_WHAT TO WORK ON_.
Below are the entries to work from; restate word for word the portion that opens with the line containing "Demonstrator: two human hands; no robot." and closes with the line containing "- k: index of", keeping both.

_RECORDS FOR THIS TASK_.
|---|

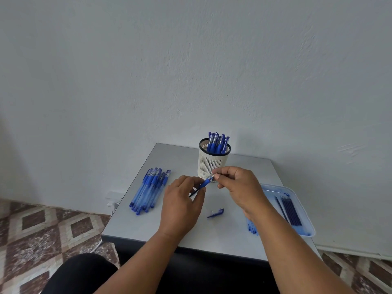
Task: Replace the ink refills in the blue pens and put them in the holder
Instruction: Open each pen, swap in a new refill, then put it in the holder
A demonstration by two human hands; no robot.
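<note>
Left hand (182, 205) gripping pen (205, 183), right hand (238, 188) pinching its tip, perhaps unscrewing, holder (212, 164) behind.

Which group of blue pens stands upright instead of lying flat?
The pens in the white holder stand upright, caps up; the pile of pens at table left lies flat.

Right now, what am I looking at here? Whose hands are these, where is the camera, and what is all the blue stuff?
No machine here: a person wears a camera on the head, looking down at their own hands. The left hand and right hand hold one blue pen between them. On the grey table lie a bunch of pens, a loose pen cap and a tray with dark refills. The white holder behind already contains several pens.
</note>
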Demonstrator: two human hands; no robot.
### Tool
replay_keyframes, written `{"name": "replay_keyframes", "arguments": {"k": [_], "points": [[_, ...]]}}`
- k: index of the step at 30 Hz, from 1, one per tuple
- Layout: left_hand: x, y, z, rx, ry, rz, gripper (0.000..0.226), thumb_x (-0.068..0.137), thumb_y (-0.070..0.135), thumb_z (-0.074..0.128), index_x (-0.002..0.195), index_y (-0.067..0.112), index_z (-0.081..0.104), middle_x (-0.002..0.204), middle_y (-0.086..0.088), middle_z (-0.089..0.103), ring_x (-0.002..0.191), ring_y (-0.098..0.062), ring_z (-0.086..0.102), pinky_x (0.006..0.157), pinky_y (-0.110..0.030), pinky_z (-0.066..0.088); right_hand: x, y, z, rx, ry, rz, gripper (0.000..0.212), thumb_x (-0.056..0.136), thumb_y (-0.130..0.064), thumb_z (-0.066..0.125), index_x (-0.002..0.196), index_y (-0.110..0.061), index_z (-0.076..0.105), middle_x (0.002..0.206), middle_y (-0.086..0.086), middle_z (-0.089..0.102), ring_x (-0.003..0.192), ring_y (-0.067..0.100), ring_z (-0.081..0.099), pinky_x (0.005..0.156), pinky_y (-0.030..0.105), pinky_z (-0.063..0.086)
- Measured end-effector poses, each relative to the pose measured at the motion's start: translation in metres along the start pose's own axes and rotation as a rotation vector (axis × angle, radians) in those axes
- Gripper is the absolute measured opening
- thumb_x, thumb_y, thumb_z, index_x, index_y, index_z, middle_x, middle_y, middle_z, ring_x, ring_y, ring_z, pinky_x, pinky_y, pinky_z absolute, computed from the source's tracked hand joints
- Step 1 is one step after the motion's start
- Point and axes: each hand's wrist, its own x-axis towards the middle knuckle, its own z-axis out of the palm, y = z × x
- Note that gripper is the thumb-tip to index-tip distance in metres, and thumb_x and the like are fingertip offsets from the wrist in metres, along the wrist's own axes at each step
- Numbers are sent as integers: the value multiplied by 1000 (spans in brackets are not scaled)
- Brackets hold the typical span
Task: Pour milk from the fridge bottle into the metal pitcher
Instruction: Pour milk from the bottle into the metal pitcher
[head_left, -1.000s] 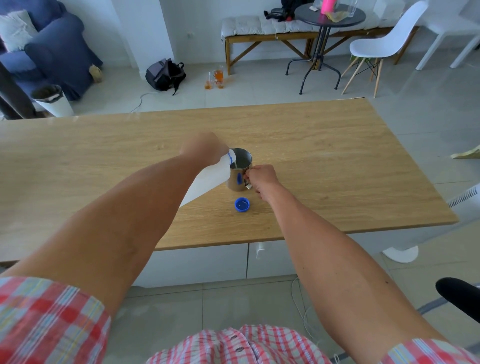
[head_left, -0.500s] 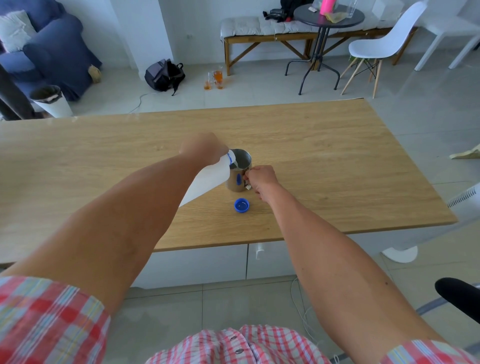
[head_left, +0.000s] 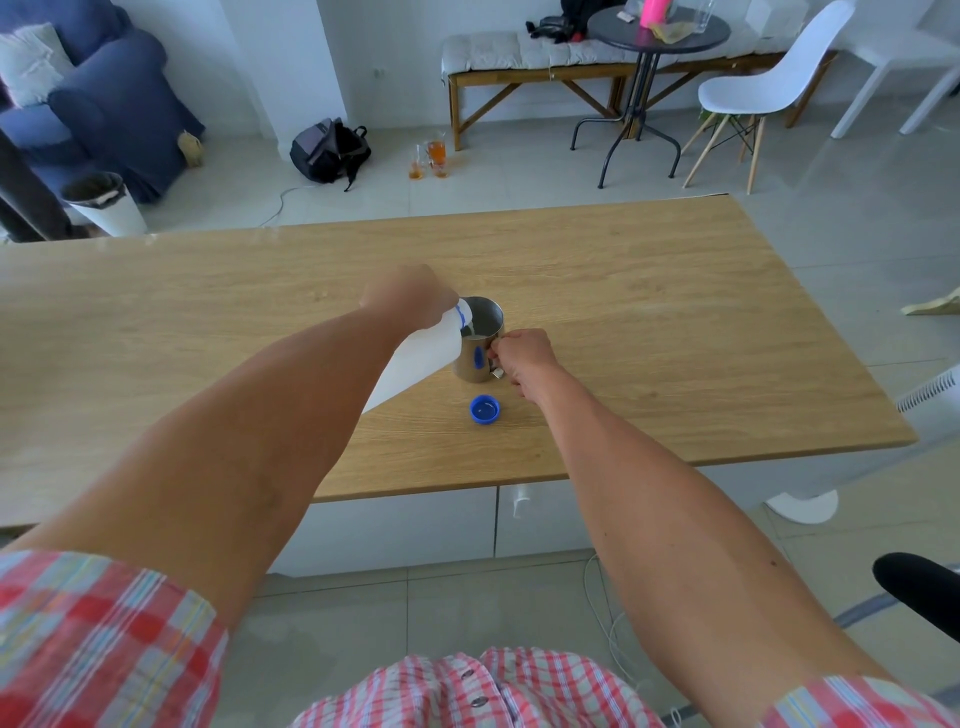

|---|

_TASK SOLUTION_.
Demonstrator: two human hands; no robot.
### Tool
replay_keyframes, written `{"name": "replay_keyframes", "arguments": {"k": [_], "points": [[_, ...]]}}`
- k: index of the step at 30 Hz, from 1, one per tuple

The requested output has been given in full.